# What to work on:
Exact reproduction required: the lines below from the line with "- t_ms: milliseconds" to the line with "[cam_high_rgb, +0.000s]", both ends included, and no others.

BEGIN Record excerpts

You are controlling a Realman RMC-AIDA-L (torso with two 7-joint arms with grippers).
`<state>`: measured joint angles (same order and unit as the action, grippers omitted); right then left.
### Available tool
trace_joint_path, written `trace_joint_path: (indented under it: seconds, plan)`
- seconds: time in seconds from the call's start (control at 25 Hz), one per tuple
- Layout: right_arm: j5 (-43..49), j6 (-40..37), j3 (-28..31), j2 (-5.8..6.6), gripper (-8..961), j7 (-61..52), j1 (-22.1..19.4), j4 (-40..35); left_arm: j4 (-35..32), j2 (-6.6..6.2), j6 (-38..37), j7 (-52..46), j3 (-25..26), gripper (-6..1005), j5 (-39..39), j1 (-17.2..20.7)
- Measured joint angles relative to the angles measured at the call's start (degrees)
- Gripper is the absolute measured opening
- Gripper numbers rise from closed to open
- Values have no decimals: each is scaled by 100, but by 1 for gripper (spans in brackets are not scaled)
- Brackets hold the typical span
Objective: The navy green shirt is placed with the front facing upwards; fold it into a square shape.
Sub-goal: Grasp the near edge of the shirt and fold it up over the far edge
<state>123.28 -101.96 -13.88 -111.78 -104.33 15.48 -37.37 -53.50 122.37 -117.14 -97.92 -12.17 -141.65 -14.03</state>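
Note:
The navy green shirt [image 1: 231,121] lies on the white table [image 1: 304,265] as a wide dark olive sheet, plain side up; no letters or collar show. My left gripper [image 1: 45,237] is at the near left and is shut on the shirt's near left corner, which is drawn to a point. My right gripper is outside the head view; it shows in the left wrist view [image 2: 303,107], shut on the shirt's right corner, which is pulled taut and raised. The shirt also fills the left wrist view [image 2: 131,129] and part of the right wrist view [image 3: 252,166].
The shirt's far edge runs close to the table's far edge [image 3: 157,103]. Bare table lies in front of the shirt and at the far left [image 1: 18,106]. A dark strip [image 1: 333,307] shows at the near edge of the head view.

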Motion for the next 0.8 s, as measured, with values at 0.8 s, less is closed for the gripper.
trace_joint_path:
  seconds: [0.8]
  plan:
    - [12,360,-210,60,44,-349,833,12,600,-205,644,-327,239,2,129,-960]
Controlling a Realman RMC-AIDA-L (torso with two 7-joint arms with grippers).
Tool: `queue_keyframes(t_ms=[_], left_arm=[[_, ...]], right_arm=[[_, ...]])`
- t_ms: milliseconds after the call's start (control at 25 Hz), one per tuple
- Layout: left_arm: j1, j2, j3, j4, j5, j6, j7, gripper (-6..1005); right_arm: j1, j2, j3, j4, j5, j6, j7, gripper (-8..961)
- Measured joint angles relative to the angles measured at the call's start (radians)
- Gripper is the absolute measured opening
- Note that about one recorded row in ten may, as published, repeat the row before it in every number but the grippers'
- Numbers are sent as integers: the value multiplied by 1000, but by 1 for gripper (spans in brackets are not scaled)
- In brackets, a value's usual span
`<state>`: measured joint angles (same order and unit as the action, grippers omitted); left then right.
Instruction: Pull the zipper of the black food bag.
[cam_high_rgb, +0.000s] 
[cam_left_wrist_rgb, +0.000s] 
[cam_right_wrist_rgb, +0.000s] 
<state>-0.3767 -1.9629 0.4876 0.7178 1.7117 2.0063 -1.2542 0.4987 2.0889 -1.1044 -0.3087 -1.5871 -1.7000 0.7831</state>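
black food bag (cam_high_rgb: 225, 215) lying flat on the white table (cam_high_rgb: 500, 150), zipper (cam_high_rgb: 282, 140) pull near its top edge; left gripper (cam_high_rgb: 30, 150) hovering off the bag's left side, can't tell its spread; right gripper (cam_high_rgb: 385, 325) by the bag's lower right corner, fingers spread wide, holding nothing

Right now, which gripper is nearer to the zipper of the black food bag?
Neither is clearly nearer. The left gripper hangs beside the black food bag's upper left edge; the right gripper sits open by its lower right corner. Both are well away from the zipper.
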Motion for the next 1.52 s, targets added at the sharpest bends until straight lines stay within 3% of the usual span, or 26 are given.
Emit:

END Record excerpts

# Result of this task:
- t_ms: milliseconds after the call's start (control at 25 Hz), one per tuple
- Layout: left_arm: j1, j2, j3, j4, j5, j6, j7, gripper (-6..1005); right_arm: j1, j2, j3, j4, j5, j6, j7, gripper (-8..961)
- Measured joint angles relative to the angles measured at the call's start (radians)
- Gripper is the absolute measured opening
- Note that about one recorded row in ten may, as published, repeat the row before it in every number but the grippers'
- Numbers are sent as integers: the value multiplied by 1000, but by 1 for gripper (spans in brackets are not scaled)
- In brackets, a value's usual span
`<state>`: measured joint angles (same order and unit as the action, grippers omitted); left then right.
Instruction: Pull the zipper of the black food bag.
[cam_high_rgb, +0.000s] 

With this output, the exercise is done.